Elizabeth Bachner, Link

On watching Toy Story 3:
How do the toys deal with immortality? Does it cause them to think about time differently? After all, the only possible end to their lives would be profound mutilation like in a garbage compactor or a fire or by an abusive owner. Presumably the toys will see the last moments of our bloated red sun before it goes supernova. If they somehow get aboard an evacuating interstellar spaceship full of humans, they could be around for the heat-death of the universe. In that case, they’ll be the last living beings, floating through a cold empty void, thoughts disintegrating slowly over the millennia into utter madness.
Brad Pike, Link

Comment in response to above essay:
...We thought we were safe but we weren't. Bonnie's mother, spurred on by trendy narratives of material simplicity took it upon herself to just chuck us all in the trash. The effect upon the little girl is unknown. Still, we found ourselves back in the dump again, this time buried inescapably. Separated, unable even to converse, there was nothing we could do to retain our sanity. Buzz probably had it easiest; his finite battery life was his saving grace. I on the other hand, powered by pullstring, have no such easy way to escape consciousness.
Under the refuse of generations, I have been doomed to smolder.

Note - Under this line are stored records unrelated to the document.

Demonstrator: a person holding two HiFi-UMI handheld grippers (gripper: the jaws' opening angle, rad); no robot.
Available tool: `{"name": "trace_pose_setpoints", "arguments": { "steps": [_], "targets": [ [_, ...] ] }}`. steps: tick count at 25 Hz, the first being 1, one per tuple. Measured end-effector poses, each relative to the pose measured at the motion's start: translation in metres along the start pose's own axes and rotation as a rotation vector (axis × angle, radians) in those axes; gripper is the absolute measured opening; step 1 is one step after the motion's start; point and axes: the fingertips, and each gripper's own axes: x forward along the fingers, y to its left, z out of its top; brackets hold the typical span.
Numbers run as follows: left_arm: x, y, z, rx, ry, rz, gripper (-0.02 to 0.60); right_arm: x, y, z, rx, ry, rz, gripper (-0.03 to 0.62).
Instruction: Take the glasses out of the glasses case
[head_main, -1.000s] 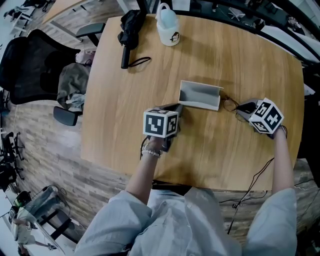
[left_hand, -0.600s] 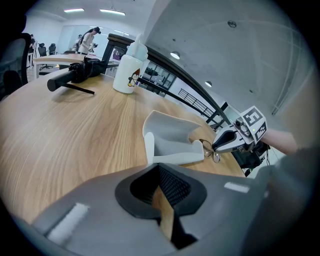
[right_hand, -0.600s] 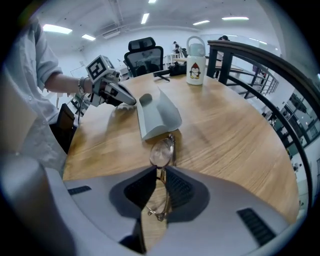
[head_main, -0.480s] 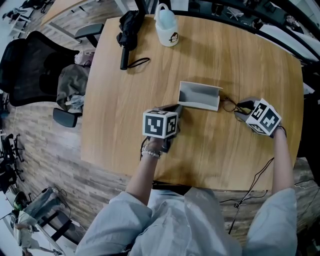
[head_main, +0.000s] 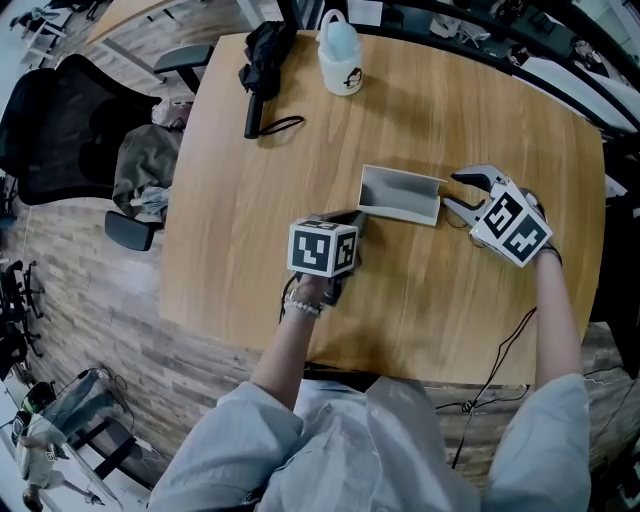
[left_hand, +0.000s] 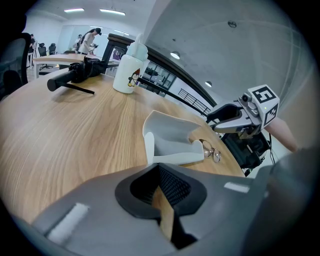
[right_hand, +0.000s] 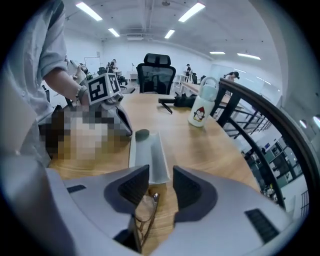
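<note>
Metal-rimmed glasses lay on the wooden table, already out of the grey glasses case and just beside its right-hand end. To my eye that left the job all but finished. The case sat open with its hollow empty and its long side across my view, and I judged the glasses had been set down close by only because that was the shortest way clear of it. My right gripper hung over them, pointing down towards the case. Its jaws had just been opening and stood apart. The glasses showed in the gap below, resting on the wood with neither pad touching them, so I took this for a release and not a fresh grab. My left gripper sat at the case's near left corner, its jaws drawn together on nothing, with only a sliver of table showing between them. I supposed it was parked there to keep the light case from sliding, though I could not tell whether it actually touched. Well apart at the far edge stood a white bottle and a black folded umbrella, and an office chair waited off to the left.
</note>
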Motion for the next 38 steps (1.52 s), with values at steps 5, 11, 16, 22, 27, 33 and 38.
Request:
{"name": "trace_pose_setpoints", "arguments": {
  "steps": [5, 11, 16, 22, 27, 33, 38],
  "targets": [
    [0.001, -0.001, 0.000, 0.000, -0.002, -0.003, 0.005, 0.024, -0.001, 0.008, -0.034, 0.024, 0.022, 0.135],
    [0.001, -0.001, 0.000, 0.000, -0.001, -0.001, 0.005, 0.039, 0.007, 0.010, -0.014, 0.016, 0.050, 0.135],
    [-0.001, 0.001, 0.001, -0.003, -0.001, -0.001, 0.005, 0.035, 0.020, 0.012, 0.000, -0.004, 0.064, 0.135],
    [0.000, 0.000, 0.001, -0.005, 0.001, -0.003, 0.005, 0.030, 0.039, 0.009, 0.036, -0.040, 0.069, 0.135],
    [0.000, 0.000, 0.000, -0.004, 0.001, -0.001, 0.005, 0.035, 0.059, 0.003, 0.068, -0.050, 0.086, 0.135],
    [0.001, 0.000, 0.000, 0.011, -0.003, 0.011, 0.005, 0.051, 0.072, -0.009, 0.132, -0.046, 0.068, 0.135],
    [0.000, 0.001, 0.000, 0.028, -0.010, 0.028, 0.005, 0.049, 0.071, -0.010, 0.189, -0.090, 0.040, 0.142]
  ]
}}
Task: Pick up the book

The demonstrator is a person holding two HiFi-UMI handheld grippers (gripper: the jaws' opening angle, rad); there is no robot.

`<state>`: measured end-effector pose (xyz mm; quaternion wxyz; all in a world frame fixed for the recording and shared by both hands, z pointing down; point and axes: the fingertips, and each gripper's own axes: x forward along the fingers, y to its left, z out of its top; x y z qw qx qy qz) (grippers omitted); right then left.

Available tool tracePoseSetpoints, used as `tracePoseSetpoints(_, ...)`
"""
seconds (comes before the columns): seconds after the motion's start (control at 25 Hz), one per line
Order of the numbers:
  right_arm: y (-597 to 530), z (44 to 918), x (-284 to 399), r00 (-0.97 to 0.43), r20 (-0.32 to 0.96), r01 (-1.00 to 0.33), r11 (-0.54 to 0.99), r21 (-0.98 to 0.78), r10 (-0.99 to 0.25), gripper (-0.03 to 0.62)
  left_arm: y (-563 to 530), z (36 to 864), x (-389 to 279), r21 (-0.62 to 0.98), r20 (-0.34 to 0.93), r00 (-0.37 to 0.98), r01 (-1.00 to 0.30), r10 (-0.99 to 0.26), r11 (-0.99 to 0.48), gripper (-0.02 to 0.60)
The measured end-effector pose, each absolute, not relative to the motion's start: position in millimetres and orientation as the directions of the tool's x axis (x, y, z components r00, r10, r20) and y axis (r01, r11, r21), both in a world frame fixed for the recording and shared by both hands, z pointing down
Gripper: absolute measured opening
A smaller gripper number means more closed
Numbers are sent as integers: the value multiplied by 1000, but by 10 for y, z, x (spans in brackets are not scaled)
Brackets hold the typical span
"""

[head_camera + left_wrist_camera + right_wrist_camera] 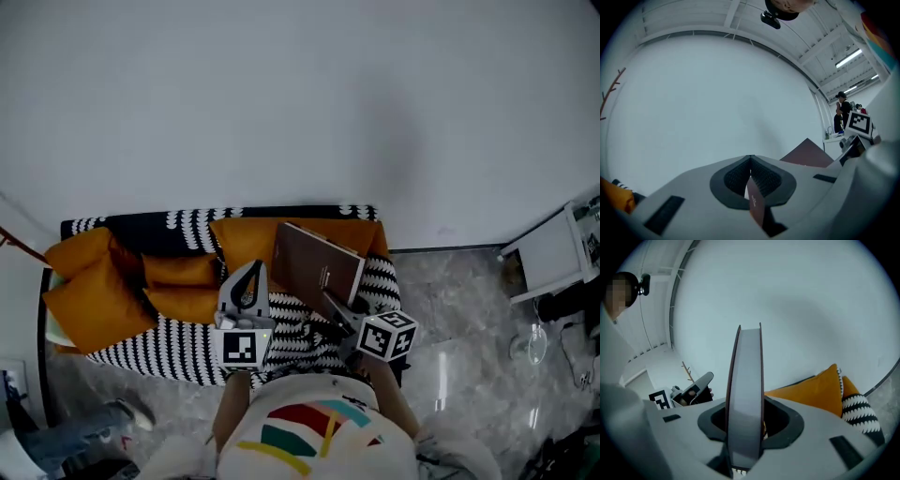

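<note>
Closest in is the person's white shirt with coloured stripes (314, 436), and both hand-held grippers reach out from it over a sofa draped in a black-and-white patterned cover (159, 358). The right gripper (339, 314) is clamped on the brown hardcover book (317, 264). The book is held in the air above the sofa seat, tilted, in front of the orange cushions (94, 298) along the backrest. In the right gripper view the book (746, 376) stands edge-on between the jaws, its grey page block framed by the two brown covers and both pads pressing on it. The left gripper (246, 281), just beside the book, is closed on a thin brown strip with small pale print (755, 208). I cannot tell what the strip belongs to. Grey marbled floor (450, 361) lies to the right.
</note>
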<state>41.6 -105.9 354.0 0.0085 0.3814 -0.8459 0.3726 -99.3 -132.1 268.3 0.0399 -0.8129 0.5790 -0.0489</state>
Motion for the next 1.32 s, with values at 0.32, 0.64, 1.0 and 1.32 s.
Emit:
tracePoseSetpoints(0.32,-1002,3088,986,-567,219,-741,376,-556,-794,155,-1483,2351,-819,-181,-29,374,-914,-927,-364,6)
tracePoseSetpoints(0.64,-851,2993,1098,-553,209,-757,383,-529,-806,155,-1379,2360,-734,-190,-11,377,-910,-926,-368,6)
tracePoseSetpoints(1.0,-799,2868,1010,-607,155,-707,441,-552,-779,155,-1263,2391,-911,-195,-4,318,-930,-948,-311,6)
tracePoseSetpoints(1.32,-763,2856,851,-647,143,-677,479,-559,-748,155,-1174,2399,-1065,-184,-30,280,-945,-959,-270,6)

I have no batteries, and I must scr-THERE'S A SNAKE IN MY BOOT
Craig Messner, Link

When I watched Toy Story 3, I kept thinking about immortality and the end of A.I. Artifical Intelligence, with little robot Haley Joel Osment and the teddy bear "living" for eternity.

Also that short story by Ray Bradbury, "There Will Come Soft Rains", with the robots doing things after a nuclear holocaust.

I like when magazines end their articles with some sign, so you know it's over, and the cat still isn't fed, or that cancer is like grossing inside a stranger as we speak, and ignorance/beer is our only mercy.